Work required: Each line below should be written out again without any change.

Collected material:
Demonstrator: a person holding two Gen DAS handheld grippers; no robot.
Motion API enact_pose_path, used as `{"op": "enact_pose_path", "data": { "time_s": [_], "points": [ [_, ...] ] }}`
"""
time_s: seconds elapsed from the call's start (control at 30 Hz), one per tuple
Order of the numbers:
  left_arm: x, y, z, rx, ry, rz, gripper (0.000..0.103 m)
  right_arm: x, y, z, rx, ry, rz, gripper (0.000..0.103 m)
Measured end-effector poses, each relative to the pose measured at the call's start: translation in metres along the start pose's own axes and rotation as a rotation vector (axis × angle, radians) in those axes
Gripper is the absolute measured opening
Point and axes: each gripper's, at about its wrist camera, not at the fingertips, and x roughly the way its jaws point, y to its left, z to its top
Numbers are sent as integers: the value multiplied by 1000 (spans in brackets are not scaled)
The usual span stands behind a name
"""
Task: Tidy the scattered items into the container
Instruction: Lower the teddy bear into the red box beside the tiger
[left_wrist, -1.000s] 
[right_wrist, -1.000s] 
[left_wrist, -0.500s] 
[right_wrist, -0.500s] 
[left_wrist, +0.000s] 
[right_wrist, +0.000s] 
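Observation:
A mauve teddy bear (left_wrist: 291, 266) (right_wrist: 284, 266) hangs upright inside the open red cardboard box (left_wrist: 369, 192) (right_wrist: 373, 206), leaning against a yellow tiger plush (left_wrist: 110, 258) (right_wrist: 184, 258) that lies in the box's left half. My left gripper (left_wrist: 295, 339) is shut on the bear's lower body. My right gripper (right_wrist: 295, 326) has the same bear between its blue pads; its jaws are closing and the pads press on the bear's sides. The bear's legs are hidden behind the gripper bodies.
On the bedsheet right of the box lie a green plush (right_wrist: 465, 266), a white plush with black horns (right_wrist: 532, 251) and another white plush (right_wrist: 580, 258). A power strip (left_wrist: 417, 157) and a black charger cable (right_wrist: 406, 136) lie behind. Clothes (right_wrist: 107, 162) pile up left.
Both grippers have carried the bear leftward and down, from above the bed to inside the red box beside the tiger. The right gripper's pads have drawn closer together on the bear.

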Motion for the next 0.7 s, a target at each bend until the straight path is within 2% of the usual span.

Solution to this task:
Demonstrator: a person holding two Gen DAS handheld grippers; no robot.
Motion API enact_pose_path, used as `{"op": "enact_pose_path", "data": { "time_s": [_], "points": [ [_, ...] ] }}`
"""
time_s: seconds elapsed from the call's start (control at 30 Hz), one per tuple
Order of the numbers:
  left_arm: x, y, z, rx, ry, rz, gripper (0.000..0.103 m)
  right_arm: x, y, z, rx, ry, rz, gripper (0.000..0.103 m)
Measured end-effector poses, each relative to the pose measured at the call's start: translation in metres along the start pose's own axes and rotation as a rotation vector (axis × angle, radians) in those axes
Gripper is the absolute measured opening
Point and axes: each gripper's, at about its wrist camera, not at the fingertips, and x roughly the way its jaws point, y to its left, z to its top
Numbers are sent as integers: the value multiplied by 1000 (spans in brackets are not scaled)
The usual span stands behind a name
"""
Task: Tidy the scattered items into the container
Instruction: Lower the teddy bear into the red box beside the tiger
[left_wrist, -1.000s] 
[right_wrist, -1.000s] 
[left_wrist, -0.500s] 
[right_wrist, -0.500s] 
[left_wrist, +0.000s] 
[right_wrist, +0.000s] 
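Observation:
A mauve teddy bear (left_wrist: 291, 266) (right_wrist: 284, 266) hangs upright inside the open red cardboard box (left_wrist: 369, 192) (right_wrist: 373, 206), leaning against a yellow tiger plush (left_wrist: 110, 258) (right_wrist: 184, 258) that lies in the box's left half. My left gripper (left_wrist: 295, 339) is shut on the bear's lower body. My right gripper (right_wrist: 295, 326) has the same bear between its blue pads; its jaws are closing and the pads press on the bear's sides. The bear's legs are hidden behind the gripper bodies.
On the bedsheet right of the box lie a green plush (right_wrist: 465, 266), a white plush with black horns (right_wrist: 532, 251) and another white plush (right_wrist: 580, 258). A power strip (left_wrist: 417, 157) and a black charger cable (right_wrist: 406, 136) lie behind. Clothes (right_wrist: 107, 162) pile up left.
Both grippers have carried the bear leftward and down, from above the bed to inside the red box beside the tiger. The right gripper's pads have drawn closer together on the bear.
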
Motion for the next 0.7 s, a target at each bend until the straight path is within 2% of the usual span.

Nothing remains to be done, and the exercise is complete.